Image tirée du site www.arnostern.com

Aujourd’hui, point de maternage, portage, allaitement… pour ma nouvelle participation aux Vendredis Intellos. Je vais plutôt vous parler de peinture et d’universalité, cette chose « physiologique » présente en chacun et que tout le monde ou presque ignore : la Formulation.

Découverte fine et attentive d’Arno Stern faite au sein de son atelier de peinture, le Closlieu à Paris. Closlieu = lieu clos mais expression libre!

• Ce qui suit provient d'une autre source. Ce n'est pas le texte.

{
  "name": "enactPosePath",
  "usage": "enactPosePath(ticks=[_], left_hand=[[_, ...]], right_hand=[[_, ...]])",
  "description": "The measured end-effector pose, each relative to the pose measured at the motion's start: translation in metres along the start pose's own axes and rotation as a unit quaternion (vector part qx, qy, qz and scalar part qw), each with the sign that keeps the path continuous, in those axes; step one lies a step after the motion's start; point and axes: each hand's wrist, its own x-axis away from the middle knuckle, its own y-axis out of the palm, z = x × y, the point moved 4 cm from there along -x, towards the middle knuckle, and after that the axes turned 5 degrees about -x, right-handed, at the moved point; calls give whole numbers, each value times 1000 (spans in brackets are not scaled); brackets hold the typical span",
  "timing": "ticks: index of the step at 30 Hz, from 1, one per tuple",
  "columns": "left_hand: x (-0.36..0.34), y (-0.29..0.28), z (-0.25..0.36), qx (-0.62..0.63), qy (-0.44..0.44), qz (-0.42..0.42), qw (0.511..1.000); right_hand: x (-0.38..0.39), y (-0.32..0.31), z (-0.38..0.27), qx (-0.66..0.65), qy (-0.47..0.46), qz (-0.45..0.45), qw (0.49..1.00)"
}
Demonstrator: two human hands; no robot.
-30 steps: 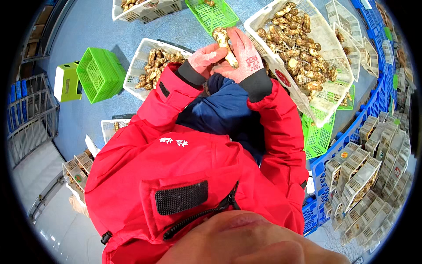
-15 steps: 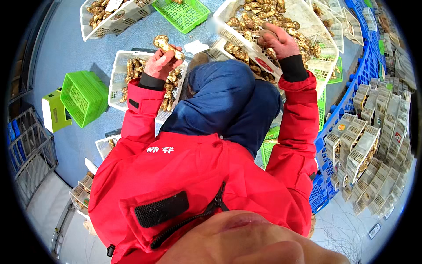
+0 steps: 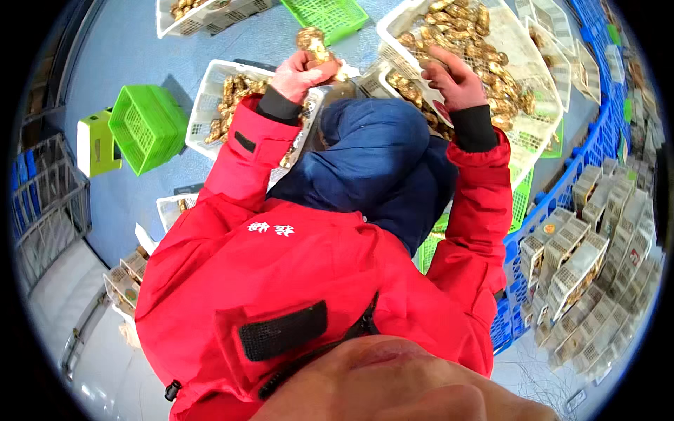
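Note:
My left hand (image 3: 298, 76) is closed around the stem of a thick mushroom (image 3: 314, 43) with a brown cap and a pale stem. It is raised by the far right corner of a white crate (image 3: 201, 116) of similar mushrooms. My right hand (image 3: 460, 84) is over a larger white crate (image 3: 530, 59), above its heap of mushrooms (image 3: 484, 49). Its fingers are partly bent and apart, and I see nothing in them. Part of a lower crate of mushrooms (image 3: 407, 90) shows beneath the larger one.
Nested green baskets (image 3: 144, 130) stand at left beside a lime-and-white box (image 3: 96, 144). Farther off are a green basket (image 3: 330, 17) and another white crate (image 3: 210, 14). Blue lattice panels (image 3: 562, 182) curve along the right, with many white baskets (image 3: 562, 256) beyond.
My left hand has moved right and farther away with the mushroom, which now points more upright. My right hand remains over the large crate, its fingers slightly changed. The whole view has shifted a little.

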Motion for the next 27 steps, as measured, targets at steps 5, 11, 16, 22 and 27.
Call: enactPosePath(ticks=[5, 11, 16, 22, 27], left_hand=[[-2, 19, 3, 164, 71, -107, 978], [11, 37, 15, 198, 42, -112, 973], [11, 42, 12, 241, 41, -117, 963], [6, 24, 3, 279, -13, -50, 959], [7, -8, -15, 302, -26, -64, 951]], right_hand=[[11, 70, 7, -53, 33, -187, 980], [18, 98, 0, -82, 88, -57, 991], [22, 101, -4, 269, -303, -5, 914], [29, 89, -21, 152, -211, 24, 965], [-4, -9, -23, 242, -124, 106, 957]])
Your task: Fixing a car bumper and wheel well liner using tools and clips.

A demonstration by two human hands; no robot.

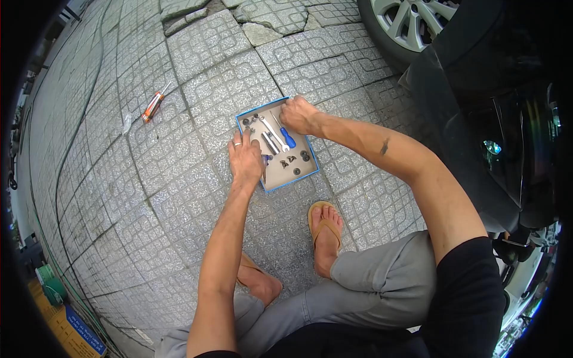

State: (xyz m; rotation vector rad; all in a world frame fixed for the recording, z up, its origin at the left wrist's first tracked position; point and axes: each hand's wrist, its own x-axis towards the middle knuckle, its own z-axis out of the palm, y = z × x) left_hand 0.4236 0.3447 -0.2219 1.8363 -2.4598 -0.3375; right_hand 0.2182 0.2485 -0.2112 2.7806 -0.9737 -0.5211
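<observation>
A shallow cardboard box (274, 183) with blue edges sits on the paving in front of my feet. My left hand (243, 160), a ring on one finger, straddles its left wall, fingers and thumb bent over the edge. Closed over the far right corner is my right hand (298, 115); its fingertips are partly hidden. Inside lie a screwdriver (287, 138) with a blue handle, a silver wrench (276, 135) and short metal rods (270, 143). Small black round parts (305, 156) and black clip-like pieces (287, 161) are scattered around them. A dark blue item by my left hand is half covered.
An orange-and-black handled tool (154, 107) lies on the paving at the left, beside a clear plastic scrap (127, 122). A car wheel (412, 27) and dark bodywork (465, 131) stand at the right. Broken slabs (262, 34) lie far ahead; a hose (59, 179) runs along the left.
</observation>
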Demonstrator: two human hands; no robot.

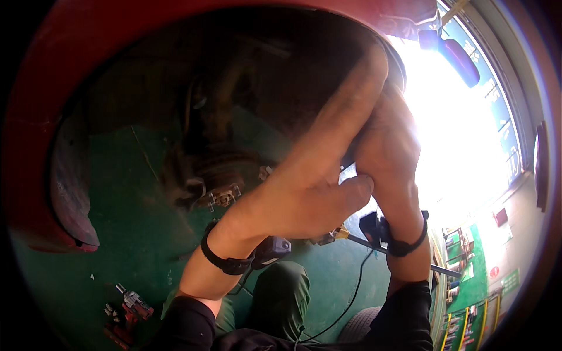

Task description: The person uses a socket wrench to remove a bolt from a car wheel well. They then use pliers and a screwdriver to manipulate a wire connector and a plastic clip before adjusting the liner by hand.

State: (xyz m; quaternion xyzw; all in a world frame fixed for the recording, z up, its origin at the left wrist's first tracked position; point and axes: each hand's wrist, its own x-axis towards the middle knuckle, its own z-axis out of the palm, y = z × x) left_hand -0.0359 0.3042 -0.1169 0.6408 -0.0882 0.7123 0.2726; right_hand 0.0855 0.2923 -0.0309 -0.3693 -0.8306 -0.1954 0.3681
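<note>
Both my hands reach up into the wheel arch of a red car [35,146]. My left hand [310,187] has its fingers stretched out long toward the upper right edge of the arch, thumb tucked under, with nothing visible in it. My right hand [389,146] is just behind it, at the arch rim, half hidden by the left hand and washed out by glare; what it grips is not visible. Each wrist carries a black band with a small device. To the left, deep in shadow, is the bare wheel hub with brake parts [216,175].
A thin metal bar [433,268] runs across below my right wrist. Several small tools [129,310] lie on the green floor at lower left. My knee in green trousers [281,292] and a tyre [360,324] are at the bottom. The car's side mirror [459,58] juts out top right.
</note>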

Je ne suis pas experte en arts plastiques. Ce que je sais de la Formulation je l’ai appris grâce à mon père qui avait monté un atelier de peinture mobile pour les enfants à St Fons, dans l’agglomération lyonnaise. J’allais parfois l’aider le mercredi alors que j’étais lycéenne ou étudiante. J’ai grandi dans cette expression libre, et j’ai aimé aussi le principe que cette liberté ne se réalise que dans le respect des autres et de consignes simples dans un univers haut en couleurs. Je mettrai bientôt en ligne l’expérience de Ti Peintrambuls, le camion de peinture.Ce que j’ai surtout retenu de cette expérience : des enfants heureux de peindre, comme le titre du livre d’Arno Stern et Peter Lindberg Heureux comme un enfant qui peint.

Au Closlieu, le Praticien (l’animateur) n’intervient pas sur la qualité de la peinture, ne donne aucune notion d’orientation picturale, de référence esthétique et n’émet aucun jugement; il est là dans sa qualité de SERVANT, humble et attentif aux besoins des « peintres » enfants et adultes, déplaçant les punaises des feuilles, apportant un tabouret, veillant à agrémenter la table-palette en matière colorée. Un seul rôle technique : apprendre à tenir son pinceau pour libérer le geste. Dans cet univers coupé du reste de la vie quotidienne, pour une heure ou deux, chacun libère son tracé, et repart les mains libres (les peintures restent à l’atelier achevées). Et la Formulation s’accomplit (ou pas), au rythme des séances.

« Au-delà de l’intention, des profondeurs de l’être , où la raison n’accède pas, s’impose le TRACÉ, et il entraîne l’image vers un imprévu qui n’est pas cependant le domaine du hasard ou de la fantaisie. »
« Mais quand est libéré le TRACÉ, dont la nécessité est profondément ancrée dans l’organisme, c’est une indicible jouissance qui s’ajoute au plaisir de jouer. Seuls les enfants du Closlieu -petits et grands- la connaissent. Et c’est aussi leur secret, une aventure qu’ils vivent sans la trahir par les mots. »
 » Tu vois, ce n’est pas l’image des choses qui est essentielle mais le rôle que la nécessité d’expression leur fait jouer
« .
«  La TRACE n’est vivante qu’au moment où elle s’accomplit. Ensuite, elle n’est qu’un dépôt, le résidu d’un processus, une cendre éteinte.
Et l’enfant désire une nouvelle feuille, désire le retour de l’émerveillement. La TRACE reparaît, se développe dans cet espace fait pour la recevoir, s’y fige.
Une nouvelle feuille, une nouvelle rencontre, une satisfaction tout aussi parfaite. »
« La Formulation est un immense ensemble structuré et vivant, qui fonctionne comme un programme
. »

Voilà comme nait la Formulation, processus physiologique et universel. Je ne décrirai pas le fonctionnement de la Formulation, ses manifestations au travers de la peinture et de l’évolution de l’enfant.
Ce qui me tient à coeur dans ces ateliers, c’est l’expression libre de l’essence de l’humain, loin des cours d’art plastique, loin des jugements esthétiques,loin de la compétition scolaire et des ses normes. Un enfant HEUREUX et SEREIN évolue grâce à cette expression.
Le travail d’Arno Stern devrait se développer partout : à la maison, à l’école, dans les centres d’animations etc. Comme beaucoup l’ont fait, tel mon père, et dont les initiatives sont peu connues.

Aux côtés des théories et pratiques éducatives non-violentes, souvent évoquées dans les VI, je pense que la Formulation à sa place.
Pas de modèles imposés, mais une universalité de formes et un processus quasi invariables surgissent de chaque être, naturellement. Comme tous les processus de développement de l’enfant : marcher, parler, peindre…
Le TRACÉ est en chacun de nous et ne demande qu’a faire savoir son impérieuse nécessité.